### TASK GOAL:
Restate all the data exactly, so that each line is the same as before.
- - - - - - -
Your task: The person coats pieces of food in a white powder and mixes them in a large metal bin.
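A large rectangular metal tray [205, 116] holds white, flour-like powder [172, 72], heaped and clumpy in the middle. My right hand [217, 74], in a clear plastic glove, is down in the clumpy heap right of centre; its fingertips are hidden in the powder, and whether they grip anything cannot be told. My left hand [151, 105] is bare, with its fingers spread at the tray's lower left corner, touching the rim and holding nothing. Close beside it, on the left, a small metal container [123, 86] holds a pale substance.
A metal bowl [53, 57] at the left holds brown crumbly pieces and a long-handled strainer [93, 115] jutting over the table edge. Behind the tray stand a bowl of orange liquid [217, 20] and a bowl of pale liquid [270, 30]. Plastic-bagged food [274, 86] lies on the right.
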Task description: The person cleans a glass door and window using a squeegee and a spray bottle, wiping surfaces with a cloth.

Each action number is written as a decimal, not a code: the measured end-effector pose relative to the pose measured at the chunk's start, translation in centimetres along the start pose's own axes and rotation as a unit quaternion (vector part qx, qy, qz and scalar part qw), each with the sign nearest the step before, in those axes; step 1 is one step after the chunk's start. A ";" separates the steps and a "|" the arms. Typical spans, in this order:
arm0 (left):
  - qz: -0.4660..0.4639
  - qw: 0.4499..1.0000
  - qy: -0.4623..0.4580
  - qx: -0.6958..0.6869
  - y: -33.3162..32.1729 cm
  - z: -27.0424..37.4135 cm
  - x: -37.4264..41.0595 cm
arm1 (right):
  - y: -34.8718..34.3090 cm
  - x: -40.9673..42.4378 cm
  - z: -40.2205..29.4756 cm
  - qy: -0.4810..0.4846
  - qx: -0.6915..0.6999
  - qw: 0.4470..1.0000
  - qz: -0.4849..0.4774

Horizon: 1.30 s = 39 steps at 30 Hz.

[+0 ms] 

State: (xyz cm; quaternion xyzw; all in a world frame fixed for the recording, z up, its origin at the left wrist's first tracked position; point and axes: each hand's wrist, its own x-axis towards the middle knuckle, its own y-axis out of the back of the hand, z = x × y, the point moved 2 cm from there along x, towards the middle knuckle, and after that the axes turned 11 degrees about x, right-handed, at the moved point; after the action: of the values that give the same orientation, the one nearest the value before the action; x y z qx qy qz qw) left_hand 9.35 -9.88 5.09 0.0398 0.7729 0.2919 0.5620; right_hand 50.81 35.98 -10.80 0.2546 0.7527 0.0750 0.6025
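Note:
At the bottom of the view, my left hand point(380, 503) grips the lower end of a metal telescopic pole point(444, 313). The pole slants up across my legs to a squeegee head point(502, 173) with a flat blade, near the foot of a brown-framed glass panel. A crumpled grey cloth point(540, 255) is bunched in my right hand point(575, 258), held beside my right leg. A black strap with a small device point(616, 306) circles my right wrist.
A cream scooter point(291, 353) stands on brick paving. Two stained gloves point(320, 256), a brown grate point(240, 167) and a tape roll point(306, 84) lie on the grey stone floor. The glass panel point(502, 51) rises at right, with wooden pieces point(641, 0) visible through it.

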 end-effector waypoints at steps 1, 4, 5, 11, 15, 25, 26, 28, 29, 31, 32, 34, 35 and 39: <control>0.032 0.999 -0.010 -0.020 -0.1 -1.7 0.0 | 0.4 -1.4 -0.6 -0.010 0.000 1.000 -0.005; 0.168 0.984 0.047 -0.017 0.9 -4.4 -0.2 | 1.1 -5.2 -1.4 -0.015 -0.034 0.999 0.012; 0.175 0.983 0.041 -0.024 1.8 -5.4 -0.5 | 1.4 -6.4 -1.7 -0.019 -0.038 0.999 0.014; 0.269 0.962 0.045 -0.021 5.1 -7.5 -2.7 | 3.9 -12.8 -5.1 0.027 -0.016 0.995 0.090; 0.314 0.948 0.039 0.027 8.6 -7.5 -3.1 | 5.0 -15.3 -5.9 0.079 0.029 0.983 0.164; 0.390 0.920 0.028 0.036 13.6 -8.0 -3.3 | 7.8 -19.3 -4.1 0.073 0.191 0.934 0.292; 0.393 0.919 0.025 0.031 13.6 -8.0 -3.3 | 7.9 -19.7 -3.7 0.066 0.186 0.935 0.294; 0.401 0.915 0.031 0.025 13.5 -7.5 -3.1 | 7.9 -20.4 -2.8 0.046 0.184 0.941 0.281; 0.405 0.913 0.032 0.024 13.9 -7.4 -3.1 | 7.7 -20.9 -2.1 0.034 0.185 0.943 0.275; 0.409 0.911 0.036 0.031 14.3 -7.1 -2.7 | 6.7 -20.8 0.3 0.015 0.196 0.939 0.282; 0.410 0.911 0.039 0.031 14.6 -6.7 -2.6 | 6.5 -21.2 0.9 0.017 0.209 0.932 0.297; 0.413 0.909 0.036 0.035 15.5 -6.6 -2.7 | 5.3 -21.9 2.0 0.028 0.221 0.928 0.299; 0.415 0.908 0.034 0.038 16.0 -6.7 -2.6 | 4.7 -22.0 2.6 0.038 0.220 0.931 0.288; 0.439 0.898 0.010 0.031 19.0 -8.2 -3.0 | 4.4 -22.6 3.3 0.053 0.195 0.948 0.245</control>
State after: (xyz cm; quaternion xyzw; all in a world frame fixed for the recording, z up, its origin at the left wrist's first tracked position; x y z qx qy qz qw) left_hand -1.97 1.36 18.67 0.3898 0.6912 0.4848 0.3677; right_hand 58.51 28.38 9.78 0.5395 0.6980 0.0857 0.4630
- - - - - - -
### SOLVED EXERCISE:
Your task: The person coats pieces of food in a white powder and mixes them in a large metal bin.
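A large rectangular metal tray [205, 116] holds white, flour-like powder [172, 72], heaped and clumpy in the middle. My right hand [217, 74], in a clear plastic glove, is down in the clumpy heap right of centre; its fingertips are hidden in the powder, and whether they grip anything cannot be told. My left hand [151, 105] is bare, with its fingers spread at the tray's lower left corner, touching the rim and holding nothing. Close beside it, on the left, a small metal container [123, 86] holds a pale substance.
A metal bowl [53, 57] at the left holds brown crumbly pieces and a long-handled strainer [93, 115] jutting over the table edge. Behind the tray stand a bowl of orange liquid [217, 20] and a bowl of pale liquid [270, 30]. Plastic-bagged food [274, 86] lies on the right.
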Task description: The person cleans a glass door and window using a squeegee and a spray bottle, wiping surfaces with a cloth.

Each action number is written as a decimal, not a code: the measured end-effector pose relative to the pose measured at the chunk's start, translation in centimetres along the start pose's own axes and rotation as a unit quaternion (vector part qx, qy, qz and scalar part qw), each with the sign nearest the step before, in those axes; step 1 is one step after the chunk's start. A ";" separates the steps and a "|" the arms. Typical spans, in this order:
arm0 (left):
  - qz: -0.4660..0.4639
  - qw: 0.4499..1.0000
  - qy: -0.4623..0.4580
  - qx: -0.6958..0.6869
  - y: -33.3162..32.1729 cm
  - z: -27.0424..37.4135 cm
  - x: -37.4264..41.0595 cm
arm1 (right):
  - y: -34.8718..34.3090 cm
  - x: -40.9673..42.4378 cm
  - z: -40.2205..29.4756 cm
  - qy: -0.4810..0.4846
  - qx: -0.6915..0.6999
  - qw: 0.4470..1.0000
  - qz: -0.4849..0.4774

Horizon: 1.30 s = 39 steps at 30 Hz.

[+0 ms] 

State: (xyz cm; quaternion xyzw; all in a world frame fixed for the recording, z up, its origin at the left wrist's first tracked position; point and axes: each hand's wrist, its own x-axis towards the middle knuckle, its own y-axis out of the back of the hand, z = x × y, the point moved 2 cm from there along x, towards the middle knuckle, and after that the axes turned 11 degrees about x, right-handed, at the moved point; after the action: of the values that give the same orientation, the one nearest the value before the action; x y z qx qy qz qw) left_hand 9.35 -9.88 5.09 0.0398 0.7729 0.2919 0.5620; right_hand 50.81 35.98 -10.80 0.2546 0.7527 0.0750 0.6025
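Note:
At the bottom of the view, my left hand point(380, 503) grips the lower end of a metal telescopic pole point(444, 313). The pole slants up across my legs to a squeegee head point(502, 173) with a flat blade, near the foot of a brown-framed glass panel. A crumpled grey cloth point(540, 255) is bunched in my right hand point(575, 258), held beside my right leg. A black strap with a small device point(616, 306) circles my right wrist.
A cream scooter point(291, 353) stands on brick paving. Two stained gloves point(320, 256), a brown grate point(240, 167) and a tape roll point(306, 84) lie on the grey stone floor. The glass panel point(502, 51) rises at right, with wooden pieces point(641, 0) visible through it.
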
 end-effector waypoints at steps 1, 4, 5, 11, 15, 25, 26, 28, 29, 31, 32, 34, 35 and 39: <control>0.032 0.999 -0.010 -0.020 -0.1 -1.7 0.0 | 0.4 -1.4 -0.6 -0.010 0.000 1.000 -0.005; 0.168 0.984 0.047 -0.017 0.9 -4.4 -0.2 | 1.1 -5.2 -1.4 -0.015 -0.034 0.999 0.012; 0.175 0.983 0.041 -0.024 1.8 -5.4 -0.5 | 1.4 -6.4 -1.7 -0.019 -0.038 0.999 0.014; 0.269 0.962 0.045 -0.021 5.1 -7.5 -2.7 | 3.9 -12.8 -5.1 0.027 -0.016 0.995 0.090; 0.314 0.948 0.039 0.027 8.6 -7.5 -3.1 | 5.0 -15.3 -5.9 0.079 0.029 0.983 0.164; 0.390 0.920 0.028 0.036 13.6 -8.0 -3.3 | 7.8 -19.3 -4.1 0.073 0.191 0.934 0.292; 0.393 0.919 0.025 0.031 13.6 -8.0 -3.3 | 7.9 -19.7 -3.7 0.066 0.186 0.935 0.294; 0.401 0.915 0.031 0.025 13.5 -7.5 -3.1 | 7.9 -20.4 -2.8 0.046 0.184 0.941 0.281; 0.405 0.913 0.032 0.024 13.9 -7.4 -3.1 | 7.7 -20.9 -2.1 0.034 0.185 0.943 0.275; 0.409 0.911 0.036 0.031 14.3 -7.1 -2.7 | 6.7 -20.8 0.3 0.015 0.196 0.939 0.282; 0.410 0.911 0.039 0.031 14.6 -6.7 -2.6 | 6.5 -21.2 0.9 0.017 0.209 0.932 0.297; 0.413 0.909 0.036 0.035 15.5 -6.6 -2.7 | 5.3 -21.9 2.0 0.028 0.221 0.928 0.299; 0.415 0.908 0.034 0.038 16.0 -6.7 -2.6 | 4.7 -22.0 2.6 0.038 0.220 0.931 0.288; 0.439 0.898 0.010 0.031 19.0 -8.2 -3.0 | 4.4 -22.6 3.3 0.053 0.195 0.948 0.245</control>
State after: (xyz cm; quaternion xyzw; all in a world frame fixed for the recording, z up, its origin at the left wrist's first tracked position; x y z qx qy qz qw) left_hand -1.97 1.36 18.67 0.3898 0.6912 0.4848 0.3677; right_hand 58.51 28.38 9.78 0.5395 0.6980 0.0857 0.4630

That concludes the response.